_ASSIGNED TASK_
Output the material exactly, keeping every line intact.

_DATA EXCERPT_
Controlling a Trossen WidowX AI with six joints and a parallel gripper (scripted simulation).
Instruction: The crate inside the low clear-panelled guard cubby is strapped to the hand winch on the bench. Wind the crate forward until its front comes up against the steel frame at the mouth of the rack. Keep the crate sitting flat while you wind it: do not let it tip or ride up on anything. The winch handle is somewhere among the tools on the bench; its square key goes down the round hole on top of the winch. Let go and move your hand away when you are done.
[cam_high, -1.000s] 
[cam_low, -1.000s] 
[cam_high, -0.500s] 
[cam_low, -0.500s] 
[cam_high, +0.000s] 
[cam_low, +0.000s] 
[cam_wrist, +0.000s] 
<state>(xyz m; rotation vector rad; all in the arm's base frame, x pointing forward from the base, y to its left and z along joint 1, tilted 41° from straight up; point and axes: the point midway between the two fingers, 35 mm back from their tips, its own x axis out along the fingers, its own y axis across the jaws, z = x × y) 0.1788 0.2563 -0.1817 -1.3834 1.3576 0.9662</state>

_ANSWER SECTION_
Controlling a Trossen WidowX AI with six joints and a parallel gripper (scripted simulation).
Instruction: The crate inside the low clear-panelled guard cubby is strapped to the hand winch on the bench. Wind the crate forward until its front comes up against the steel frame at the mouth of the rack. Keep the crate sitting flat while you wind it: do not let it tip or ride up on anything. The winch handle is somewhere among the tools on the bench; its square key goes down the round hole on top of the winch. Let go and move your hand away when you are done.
[cam_high, -1.000s] 
[cam_low, -1.000s] 
[cam_high, -0.500s] 
[cam_low, -0.500s] 
[cam_high, +0.000s] 
[cam_low, +0.000s] 
[cam_wrist, +0.000s] 
<state>(xyz m; rotation vector rad; all in the arm's base frame, x pointing forward from the base, y to its left and z along joint 1, tilted 41° from straight up; point and axes: the point midway between the two fingers, 35 mm back from their tips, its own x axis out along the fingers, its own y axis across the jaws, z = x × y) 0.1788 0.2563 -0.1817 -1.3834 1.3576 0.9662</state>

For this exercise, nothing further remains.